Tanner Glass a joué 10 saisons en NHL dont trois au New York Rangers. — Daniel Lea/CSM/Shutters/SIPA
  • Tanner Glass a joué pendant plus de dix ans avant de poser ses valises à Bordeaux l’été dernier.
  • L’attaquant canadien est venu vivre une dernière expérience en France avec sa famille.
  • Les Boxers auront besoin de toute sa combativité et de son expérience dans ces playoffs de la Ligue Magnus.

Mardi 18 septembre 2018. Premier match de la saison à domicile pour les Boxers de Bordeaux. Milieu de la deuxième période. Un certain Tanner Glass s’élance vers la balustrade pour effectuer une mise en échec… Résultat des courses : le joueur adverse prend une énorme charge et surtout, le plexiglas de la patinoire Mériadeck explose en mille morceaux sous les acclamations du public. L’attaquant canadien ne faillit pas à sa réputation pour sa première dans sa nouvelle maison. « On le considère comme un - tough player (joueur dur) - depuis le début de sa carrière mais c’est aussi un vrai gentleman », nuance tout de suite son manager général, Stephan Tartari.

Tanner Glass Career Highlights from 37 Hockey on Vimeo.

Les conditions de sa venue en Gironde le prouvent. Comment un club de Ligue Magnus comme les Boxers ont pu s’offrir cette saison un attaquant à 600 matchs NHL, la ligue professionnelle nord-américaine, qui regroupe toutes les stars de hockey de la planète ? Tout simplement parce qu’il n’a jamais été question de gros sous : « Un joueur comme lui qui a gagné très bien sa vie pendant 7/8 ans, je ne pense pas que c’est son salaire ici qui va changer grand-chose. Et, il nous l’a dit clairement. Il n’est pas venu pour l’argent. »

Bordeaux a saisi l’opportunité

Non, Tanner Glass a traversé l’Atlantique avant tout parce qu’il « n’a pas beaucoup joué ces deux dernières saisons (27 matchs aux NY Rangers puis à Calgary) et Bordeaux est un endroit où il fait bon vivre » comme il dit.
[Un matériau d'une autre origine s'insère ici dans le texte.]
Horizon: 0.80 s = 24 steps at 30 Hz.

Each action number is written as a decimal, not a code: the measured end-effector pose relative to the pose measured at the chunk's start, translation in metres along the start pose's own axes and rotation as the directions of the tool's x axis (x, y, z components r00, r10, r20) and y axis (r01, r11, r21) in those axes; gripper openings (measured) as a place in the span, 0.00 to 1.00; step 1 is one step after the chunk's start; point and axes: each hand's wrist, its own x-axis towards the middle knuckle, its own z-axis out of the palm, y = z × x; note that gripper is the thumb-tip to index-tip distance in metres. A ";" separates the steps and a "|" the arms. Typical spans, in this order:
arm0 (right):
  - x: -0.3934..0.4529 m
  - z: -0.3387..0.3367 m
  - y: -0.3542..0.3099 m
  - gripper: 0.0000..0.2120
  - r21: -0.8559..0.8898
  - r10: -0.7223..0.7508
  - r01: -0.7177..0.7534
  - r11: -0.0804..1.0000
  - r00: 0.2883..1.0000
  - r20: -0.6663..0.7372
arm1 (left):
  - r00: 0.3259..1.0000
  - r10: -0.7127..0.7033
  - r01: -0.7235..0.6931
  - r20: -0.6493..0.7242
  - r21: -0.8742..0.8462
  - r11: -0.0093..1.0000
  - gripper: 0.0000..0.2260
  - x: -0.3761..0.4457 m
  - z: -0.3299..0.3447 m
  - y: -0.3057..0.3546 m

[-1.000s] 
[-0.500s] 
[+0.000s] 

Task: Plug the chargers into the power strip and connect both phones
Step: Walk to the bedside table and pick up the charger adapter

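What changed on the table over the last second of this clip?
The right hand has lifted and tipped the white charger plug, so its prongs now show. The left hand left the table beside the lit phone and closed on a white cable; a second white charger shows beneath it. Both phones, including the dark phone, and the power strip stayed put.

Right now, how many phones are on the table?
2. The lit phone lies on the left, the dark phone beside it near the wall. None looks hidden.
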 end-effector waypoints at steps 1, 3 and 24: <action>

C’était surtout l’occasion à 35 ans pour lui de vivre sûrement une dernière expérience après plus de dix ans de NHL. « Après, il y a la ville qui aide, l’école internationale pour ses enfants ici et puis surtout en jouant en France, il voit beaucoup plus sa famille. En NHL, les joueurs sont jamais chez eux », explique Stephan Tartari.

Tanner Glass portait encore le maillot des Caglary Flames en NHL la saison dernière.
Tanner Glass portait encore le maillot des Caglary Flames en NHL la saison dernière. - Harry How / GETTY IMAGES NORTH AMERICA / AFP

Aujourd’hui, le Canadien passé par les Florida Panthers, les Vancouver Canucks, les Pittsburgh Penguins, les New York Rangers ou encore les Calgary Flames ne regrette pas son choix : « Franchement, je me sens bien. Le club est très professionnel, la ville est belle. Ma femme et mes enfants sont heureux. »

Combatif mais pas assez décisif pour son CV

Et sur la glace, ça donne quoi ? Eh bien, c’est peut-être la petite déception notamment pour les supporters bordelais. Même si Tanner Glass « ne veut pas être vu comme la star de l’équipe mais juste, apporter son expérience », Thierry « espérait mieux d’un tel CV. » « On ne s’attendait pas à le voir traverser la glace ou inventer des gestes venus d’ailleurs mais il n’est pas assez décisif à mon goût », regrette, lui, Vincent depuis sa place dans les tribunes de Mériadeck.

En 46 matchs cette saison, il en est à 17 points (six buts et 11 passes). Très loin derrière le meilleur pointeur du club (Johnston, 42 points). Mardi avec ses coéquipiers, ils ont repris l’avantage (deux victoires à une) contre Amiens en quart de finale de la Ligue Magnus avant le match 4 ce mercredi soir (20h) mais lui, n’a toujours pas marqué dans ces playoffs.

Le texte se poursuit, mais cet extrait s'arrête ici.